Requirement:
Copy out again, unchanged, the listing below from the line that has "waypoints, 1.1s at" through the line that has "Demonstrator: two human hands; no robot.".
☆ ☆ ☆
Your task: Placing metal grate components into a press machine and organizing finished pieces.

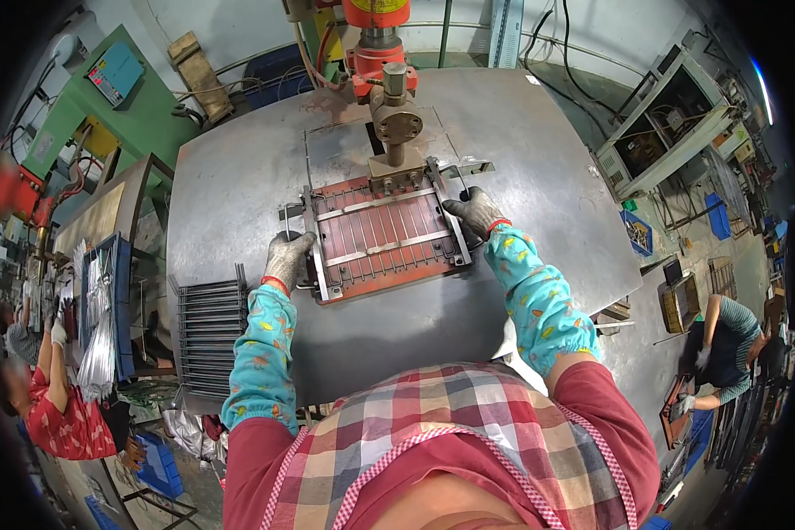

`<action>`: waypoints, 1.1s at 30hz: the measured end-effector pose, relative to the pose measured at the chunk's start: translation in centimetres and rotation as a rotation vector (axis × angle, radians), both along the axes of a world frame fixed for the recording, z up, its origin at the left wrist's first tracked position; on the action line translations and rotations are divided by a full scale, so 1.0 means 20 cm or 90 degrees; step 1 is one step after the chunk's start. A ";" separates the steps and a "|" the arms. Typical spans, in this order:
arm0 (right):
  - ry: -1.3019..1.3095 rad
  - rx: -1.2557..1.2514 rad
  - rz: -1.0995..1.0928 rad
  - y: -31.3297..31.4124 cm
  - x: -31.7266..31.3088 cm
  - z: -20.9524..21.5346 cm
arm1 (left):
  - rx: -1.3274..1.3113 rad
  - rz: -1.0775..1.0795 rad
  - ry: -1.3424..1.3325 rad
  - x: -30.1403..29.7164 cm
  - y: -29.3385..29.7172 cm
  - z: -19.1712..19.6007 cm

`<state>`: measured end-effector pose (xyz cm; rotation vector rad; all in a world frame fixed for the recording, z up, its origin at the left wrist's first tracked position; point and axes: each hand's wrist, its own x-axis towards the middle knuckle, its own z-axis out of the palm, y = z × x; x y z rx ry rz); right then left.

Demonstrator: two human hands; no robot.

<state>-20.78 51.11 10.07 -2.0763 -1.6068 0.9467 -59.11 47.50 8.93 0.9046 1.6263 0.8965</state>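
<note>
A welding jig [365, 280] with a reddish-brown base plate lies on the grey metal table in front of me. Thin wire rods sit in it, crossed by two flat metal strips [387, 246], with metal side bars at both ends. My left hand [288, 258], in a grey glove, is closed at the jig's left side by a bent rod handle [291, 217]. On the other side, my gloved right hand [480, 213] is closed by the right handle [456, 174]. The fingers partly hide both grips. A welding head's electrode block [396, 166] stands over the jig's far edge.
A stack of dark wire racks [210, 322] rests at the metal table's [539, 132] left edge. Farther left is a blue bin [106, 291] of metal rods. Co-workers stand left [66, 397] and right [729, 353]. A blue crate [636, 232] sits at right.
</note>
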 end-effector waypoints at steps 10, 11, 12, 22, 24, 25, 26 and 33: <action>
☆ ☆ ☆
Response box:
`<action>`: waypoints, 1.1s at 30hz: the measured end-effector pose, relative to the pose measured at the chunk's start: translation in centimetres and rotation as a rotation vector (axis × angle, radians), both along the axes of a world frame fixed for the recording, z up, its origin at the left wrist's first tracked position; on the action line translations and rotations are divided by a full scale, so 1.0 means 20 cm or 90 degrees; step 1 is one step after the chunk's start. A ";" separates the steps and a "|" the arms. Typical spans, in this order:
arm0 (right):
  - ry: -1.3019..1.3095 rad
  - rx: -1.2557..1.2514 rad
  - rz: -1.0995..1.0928 rad
  - y: -31.3297..31.4124 cm
  - x: -31.7266..31.3088 cm
  - z: -20.9524..21.5346 cm
arm1 (left):
  - rx: -1.3274..1.3113 rad
  - rz: -1.0775..1.0795 rad
  - ry: -1.3424..1.3325 rad
  - x: -30.1403..29.7164 cm
  - y: -29.3385..29.7172 cm
  - z: -19.1712..19.6007 cm

`<state>`: measured end-effector pose (xyz cm; rotation vector rad; all in a world frame fixed for the recording, z up, its origin at the left wrist's first tracked position; point and axes: each hand's wrist, its own x-axis towards the middle knuckle, its own z-axis out of the palm, y = z × x; x y z rx ry rz); right then left.

Demonstrator: two human hands; no robot.

The response is now done.